Responses to artificial selection applied along vectors for (A) males, β_m, and (B) females, β_f, for all replicates in each of the three different selection treatments (FL, ML, and MS) with two replicates (1 and 2), corrected by the C treatment means and scaled by the phenotypic SD of the starting population. The dotted line indicates the end of artificial selection at generation 10 and the dashed line indicates the start of relaxed selection.

In both ML and FL selection treatments we also observed a significant and negative correlated response in the sex not under selection (FL treatments β_m, F_1,118 = 56.63, P < 0.001, Rep 2, R_c = −0.131, F_1,117 = 32.05, P < 0.001; ML treatment β_f, Rep 1, F_1,117 = 19.74, P < 0.001, Rep 2, F_1,118 = 12.27, P < 0.001; Fig. 1). Consequently, the realized genetic correlation between β_m and β_f was moderate and negative (male–female comparison: −0.641 female–male −0.849), with the negative estimate expected due to the opposing orientation of β_m and β_f.

Sexually Asymmetric Responses to Mutual Artificial Selection.

For the mutual selection treatment, we found significant changes for both male and female CHCs (β_m Rep 1, F_1,116 = 27.14, P < 0.001, Rep 2, R_c = −0.077, F_1,116 = 12.24, P < 0.001; β_f, Rep 1, F_1,117 = 23.97, P < 0.001, Rep 2, F_1,116 = 229.35, P < 0.001; Fig. 1). However, while the response in β_f was in the same direction in which selection was applied (Fig. 1B), the response in β_m was negative and similar to that seen the FL treatment (Fig. 1A). Therefore, while both male and female attractiveness traits responded to mutual selection, females showed an increase in β_f for both replicates, while for males β_m decreased (Fig. 1). As a result, despite mutual selection on these replicates, the responses to selection were quite similar for the individual traits as seen in the female selection treatment (Fig. 1).
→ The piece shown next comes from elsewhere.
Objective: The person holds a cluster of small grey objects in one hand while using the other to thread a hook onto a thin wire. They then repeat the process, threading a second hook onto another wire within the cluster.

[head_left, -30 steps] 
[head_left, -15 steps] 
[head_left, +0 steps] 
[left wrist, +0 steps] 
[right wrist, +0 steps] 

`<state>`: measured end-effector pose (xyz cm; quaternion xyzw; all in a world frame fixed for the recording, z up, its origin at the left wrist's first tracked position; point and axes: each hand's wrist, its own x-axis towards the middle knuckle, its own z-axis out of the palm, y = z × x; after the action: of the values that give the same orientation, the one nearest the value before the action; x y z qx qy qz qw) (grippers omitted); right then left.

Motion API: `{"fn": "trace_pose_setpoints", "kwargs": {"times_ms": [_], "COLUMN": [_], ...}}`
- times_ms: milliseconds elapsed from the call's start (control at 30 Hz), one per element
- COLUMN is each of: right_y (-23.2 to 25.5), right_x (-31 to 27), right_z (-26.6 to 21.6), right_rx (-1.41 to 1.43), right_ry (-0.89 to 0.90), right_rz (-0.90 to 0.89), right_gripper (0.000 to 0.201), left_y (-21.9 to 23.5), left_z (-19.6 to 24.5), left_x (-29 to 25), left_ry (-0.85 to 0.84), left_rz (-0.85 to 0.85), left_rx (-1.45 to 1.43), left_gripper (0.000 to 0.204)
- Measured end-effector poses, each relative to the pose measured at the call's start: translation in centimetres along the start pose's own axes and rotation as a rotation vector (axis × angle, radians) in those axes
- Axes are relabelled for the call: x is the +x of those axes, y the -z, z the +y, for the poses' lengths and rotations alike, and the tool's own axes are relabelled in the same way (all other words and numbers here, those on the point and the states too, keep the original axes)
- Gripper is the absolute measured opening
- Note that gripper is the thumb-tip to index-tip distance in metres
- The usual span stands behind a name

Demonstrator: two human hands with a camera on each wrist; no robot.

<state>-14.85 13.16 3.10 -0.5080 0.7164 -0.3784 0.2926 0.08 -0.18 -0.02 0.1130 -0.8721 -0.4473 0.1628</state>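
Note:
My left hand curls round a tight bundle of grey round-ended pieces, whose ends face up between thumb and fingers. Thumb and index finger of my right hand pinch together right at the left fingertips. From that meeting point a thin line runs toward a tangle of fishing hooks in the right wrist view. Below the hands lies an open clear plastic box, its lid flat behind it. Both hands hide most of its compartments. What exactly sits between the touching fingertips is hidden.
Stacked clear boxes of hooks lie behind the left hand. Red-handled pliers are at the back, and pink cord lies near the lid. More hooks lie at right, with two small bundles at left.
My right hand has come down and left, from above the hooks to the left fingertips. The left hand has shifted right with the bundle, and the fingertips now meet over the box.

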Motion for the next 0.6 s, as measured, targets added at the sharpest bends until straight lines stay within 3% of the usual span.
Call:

Artificial Selection Boosts Male, but Not Female, Mating Success.

After observing significant CHC trait divergence in both sexes following artificial selection, the next step was to assess whether these trait shifts were accompanied by an increase in mating success, the component of sexual selection that is associated with CHC variation in D. serrata. We found a significant effect of selection treatment on the mating success of males (F_3,4 = 6.75, P = 0.048; Fig. 2). Further investigation revealed this was driven by males from the ML treatment having higher mating success than males from the control (C), FL, and MS treatments (planned contrast F_1,4 = 18.83, P = 0.012).

Fig. 2.

Mating success of males and females. A and B show male mating success after artificial selection was applied (A) and then measured again after five generations of relaxed selection (B). C shows female mating success across the treatments after artificial selection. In A, different letters distinguish significant group differences in post hoc comparisons at P < 0.05. Full results are reported in the text.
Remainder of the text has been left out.